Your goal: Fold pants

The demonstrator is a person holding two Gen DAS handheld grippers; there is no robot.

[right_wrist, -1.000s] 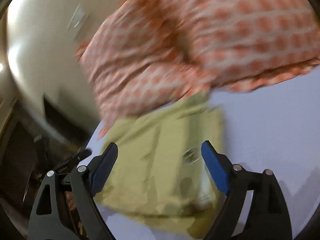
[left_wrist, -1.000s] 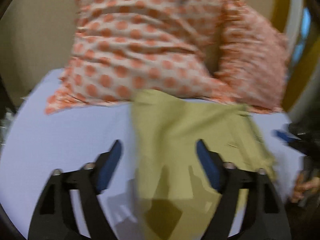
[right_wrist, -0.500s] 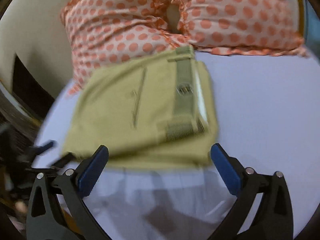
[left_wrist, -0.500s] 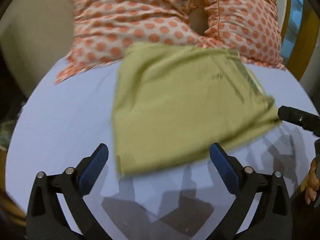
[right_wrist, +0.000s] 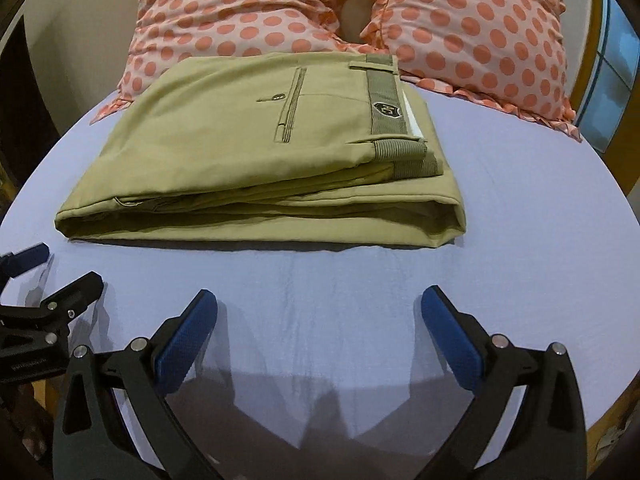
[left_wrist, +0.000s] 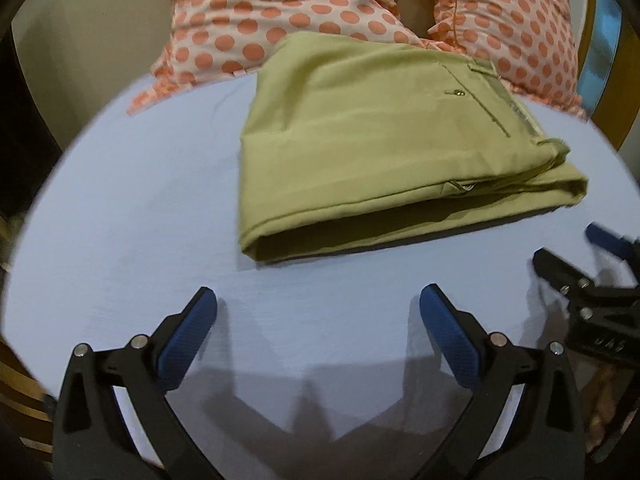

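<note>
The khaki pants (left_wrist: 372, 140) lie folded in a flat rectangular stack on the lilac bed sheet (left_wrist: 140, 208); in the right wrist view the pants (right_wrist: 256, 148) show the waistband and back pocket on top. My left gripper (left_wrist: 318, 320) is open and empty, above the sheet just in front of the stack. My right gripper (right_wrist: 320, 320) is open and empty, also in front of the stack. The right gripper also shows at the right edge of the left wrist view (left_wrist: 588, 264), and the left gripper at the left edge of the right wrist view (right_wrist: 44, 276).
Two pink pillows with orange dots (right_wrist: 256, 12) (right_wrist: 480, 28) lean against the wall behind the pants, touching the stack's far edge. A window with a yellow frame (right_wrist: 612, 80) is at the right. The bed's edge runs close under both grippers.
Both grippers have pulled back from the pants toward the near edge of the bed, jaws open throughout. The pants lie still as a folded stack.
</note>
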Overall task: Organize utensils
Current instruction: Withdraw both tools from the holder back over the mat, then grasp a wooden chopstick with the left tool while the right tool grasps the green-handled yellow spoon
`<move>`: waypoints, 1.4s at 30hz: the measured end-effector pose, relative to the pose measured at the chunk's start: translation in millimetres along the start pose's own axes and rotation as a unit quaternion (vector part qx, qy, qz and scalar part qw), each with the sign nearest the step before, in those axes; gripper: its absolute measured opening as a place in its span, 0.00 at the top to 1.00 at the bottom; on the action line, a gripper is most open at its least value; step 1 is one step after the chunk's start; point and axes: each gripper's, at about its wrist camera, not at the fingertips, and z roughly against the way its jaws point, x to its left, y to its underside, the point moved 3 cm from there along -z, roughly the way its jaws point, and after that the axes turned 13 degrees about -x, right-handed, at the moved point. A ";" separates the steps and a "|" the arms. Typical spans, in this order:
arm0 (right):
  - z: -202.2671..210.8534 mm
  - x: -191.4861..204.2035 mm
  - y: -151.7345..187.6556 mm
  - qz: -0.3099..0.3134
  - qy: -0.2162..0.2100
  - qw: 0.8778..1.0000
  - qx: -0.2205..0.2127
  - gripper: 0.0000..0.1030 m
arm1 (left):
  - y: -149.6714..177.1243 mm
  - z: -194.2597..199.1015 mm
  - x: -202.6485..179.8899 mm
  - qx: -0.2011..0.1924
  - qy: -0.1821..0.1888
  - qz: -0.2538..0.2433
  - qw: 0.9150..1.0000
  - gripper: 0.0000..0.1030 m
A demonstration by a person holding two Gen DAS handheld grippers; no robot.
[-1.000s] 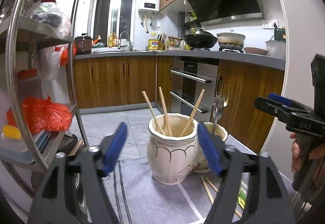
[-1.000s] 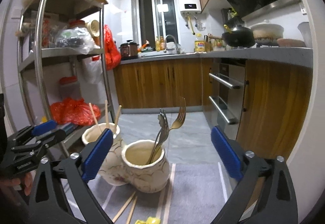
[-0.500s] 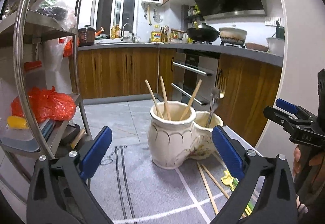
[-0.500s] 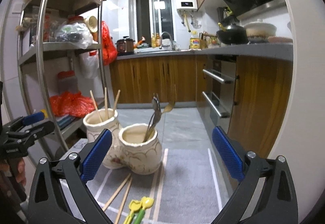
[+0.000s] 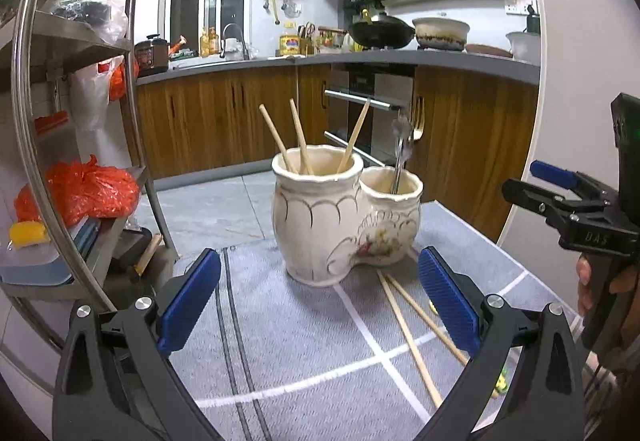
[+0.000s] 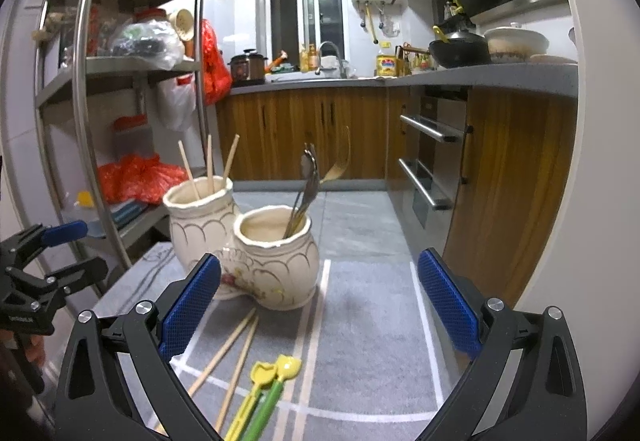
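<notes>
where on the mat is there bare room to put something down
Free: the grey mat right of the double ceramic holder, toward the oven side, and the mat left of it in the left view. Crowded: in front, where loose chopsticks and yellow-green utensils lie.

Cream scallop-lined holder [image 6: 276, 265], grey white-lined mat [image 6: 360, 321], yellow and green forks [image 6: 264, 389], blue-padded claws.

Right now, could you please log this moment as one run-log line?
left hand-held gripper: open, empty | right hand-held gripper: open, empty | two chopsticks, yellow utensils: loose on mat | double ceramic holder: partly filled
</notes>
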 end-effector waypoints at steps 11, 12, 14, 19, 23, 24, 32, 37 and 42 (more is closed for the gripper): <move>0.0 -8.9 22.0 0.012 0.007 0.999 0.038 0.05 | 29.4 -7.7 -7.8 0.055 0.012 0.002 0.998 0.06; 0.3 -9.9 24.2 0.014 0.008 0.999 0.041 0.05 | 32.2 -8.3 -9.3 0.060 0.013 0.001 0.998 0.06; 0.3 -12.1 29.7 0.016 0.009 0.999 0.050 0.05 | 38.0 -9.9 -12.2 0.072 0.014 -0.002 0.997 0.06; -2.9 -17.3 44.2 0.006 0.000 0.997 0.083 0.05 | 57.0 -16.4 -22.0 0.108 0.024 0.001 0.994 0.06; -7.1 -19.3 56.9 0.003 0.002 0.994 0.109 0.05 | 69.7 -27.8 -29.6 0.139 0.027 0.011 0.990 0.06; -8.0 -18.4 59.2 0.004 0.001 0.993 0.115 0.05 | 72.3 -32.0 -33.2 0.149 0.029 0.008 0.988 0.06; -19.5 -7.4 74.1 0.020 -0.024 0.986 0.165 0.08 | 78.3 -45.1 -57.2 0.187 0.042 -0.028 0.981 0.16; -20.2 8.9 79.7 0.024 -0.058 0.978 0.199 0.45 | 83.0 -44.0 -69.3 0.204 0.073 -0.033 0.976 0.37; -17.4 24.6 85.6 0.024 -0.084 0.971 0.224 0.66 | 90.9 -46.6 -79.5 0.220 0.088 -0.043 0.971 0.52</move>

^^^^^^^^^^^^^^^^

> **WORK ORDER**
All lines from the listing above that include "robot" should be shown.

> **WRITTEN SOLUTION**
The demonstrator is a person holding two Gen DAS handheld grippers; there is no robot.
A demonstration by a person holding two Gen DAS handheld grippers; no robot.

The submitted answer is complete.